Nous voyons bientôt arriver nos magistrats : ils ont la mine soucieuse. Toul le monde est affolé dans la ville. Chacun pense à soi et se calfeutre dans sa maison. On leur à bien préparé des logements à terre, mais ils ne peuvent trouver à s’y nourrir, même à peu près convenablement. Pas la moindre bouteille de vin à acheter ! Il est deux heures et ils n’ont pas déjeuné. Ils veulent faire encore un bon repas et sont revenus pour cela sur le Kosakovski, dont le maître d’hôtel leur prépare un panier de provisions. Ils se rendent parfaitement compte du danger qu’ils courent en restant à Tobolsk, mais, obligés de donner le bon exemple, ils sauvent les apparences et font tous assez bonne figure, à exception d’un seul qui paraît anéanti et refuse de prendre part an déjeuner. Il se promène mélancoliquement sur le pont. À ce moment une barque quitte la rive un peu au-dessus de nous, et se dirige vers le lazaret, de l’autre côté de l’Irtich.
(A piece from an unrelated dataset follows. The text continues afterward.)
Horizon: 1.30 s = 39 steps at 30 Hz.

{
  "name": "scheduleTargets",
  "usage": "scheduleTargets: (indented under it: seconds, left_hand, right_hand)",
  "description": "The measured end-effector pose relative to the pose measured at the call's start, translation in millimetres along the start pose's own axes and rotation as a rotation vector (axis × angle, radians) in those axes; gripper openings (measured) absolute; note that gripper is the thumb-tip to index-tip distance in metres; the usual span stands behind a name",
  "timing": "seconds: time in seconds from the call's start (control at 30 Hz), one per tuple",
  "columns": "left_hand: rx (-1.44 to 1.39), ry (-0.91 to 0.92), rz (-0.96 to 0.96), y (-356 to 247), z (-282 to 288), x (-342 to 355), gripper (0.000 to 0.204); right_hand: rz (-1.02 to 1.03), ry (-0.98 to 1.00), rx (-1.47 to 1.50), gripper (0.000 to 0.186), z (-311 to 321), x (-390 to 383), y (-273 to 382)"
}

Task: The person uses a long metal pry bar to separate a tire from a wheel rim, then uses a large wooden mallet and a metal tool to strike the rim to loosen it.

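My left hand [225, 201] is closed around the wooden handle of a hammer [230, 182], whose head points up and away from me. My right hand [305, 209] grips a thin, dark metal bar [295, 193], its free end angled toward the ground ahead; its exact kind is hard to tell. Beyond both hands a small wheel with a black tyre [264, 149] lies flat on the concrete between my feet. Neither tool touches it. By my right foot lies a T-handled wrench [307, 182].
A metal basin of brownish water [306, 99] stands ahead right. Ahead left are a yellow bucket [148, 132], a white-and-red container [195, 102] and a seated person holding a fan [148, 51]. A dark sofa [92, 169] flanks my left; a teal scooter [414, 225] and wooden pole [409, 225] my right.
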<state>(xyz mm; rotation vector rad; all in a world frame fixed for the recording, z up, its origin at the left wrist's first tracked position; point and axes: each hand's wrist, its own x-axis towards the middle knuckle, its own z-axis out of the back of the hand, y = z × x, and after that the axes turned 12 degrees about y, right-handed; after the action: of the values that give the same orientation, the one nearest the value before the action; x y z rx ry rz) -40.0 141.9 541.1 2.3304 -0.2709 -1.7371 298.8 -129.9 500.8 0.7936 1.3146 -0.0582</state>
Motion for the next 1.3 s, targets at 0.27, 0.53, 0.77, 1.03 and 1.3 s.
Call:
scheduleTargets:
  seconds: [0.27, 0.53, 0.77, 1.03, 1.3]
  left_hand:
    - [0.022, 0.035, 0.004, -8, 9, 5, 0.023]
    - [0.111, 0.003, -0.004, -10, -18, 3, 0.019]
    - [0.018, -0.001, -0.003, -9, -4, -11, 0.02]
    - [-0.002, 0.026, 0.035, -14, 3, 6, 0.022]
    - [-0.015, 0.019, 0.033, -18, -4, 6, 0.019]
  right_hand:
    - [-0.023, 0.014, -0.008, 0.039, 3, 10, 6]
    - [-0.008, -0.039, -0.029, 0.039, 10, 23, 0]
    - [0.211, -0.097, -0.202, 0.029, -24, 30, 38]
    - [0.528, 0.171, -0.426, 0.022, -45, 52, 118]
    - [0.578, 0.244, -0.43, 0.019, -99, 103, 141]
Elle est couverte et sur ses côtés nous voyons une grande croix rouge. À l’arrière, flotte un drapeau sur lequel sont peintes une pelle et une pioche. Il n’y a pas besoin de faire un grand effort d’imagination pour découvrir la signification de ces emblèmes et l’usage de cette barque. Notre ami ne peut supporter cette vue, et descend dans le salon. Nous le plaignons, ce pauvre homme, car on prétend que, dans ces sortes d’épidémies, la terreur aide beaucoup à la contagion.

L’heure du départ est arrivée : la police est à son poste, examinant d’un œil scrutateur tous ceux qui montent à bord. Deux de nos Cosaques sont absolument ivres. L’un d’eux échappe aux regards des officiers : il s’est caché la tête dans sa houppelande et fait semblant de dormir. L’autre, moins heureux, est renvoyé à terre cuver son vin. On lui passe ses hardes. Il regarde faire l’appareillage sans souffler mot, mais au moment où nous démarrons, certain d’être à l’abri des représailles, il vomit un torrent d’injures contre les officiers.

  1. Dessin de Boudier, d’après une photographie.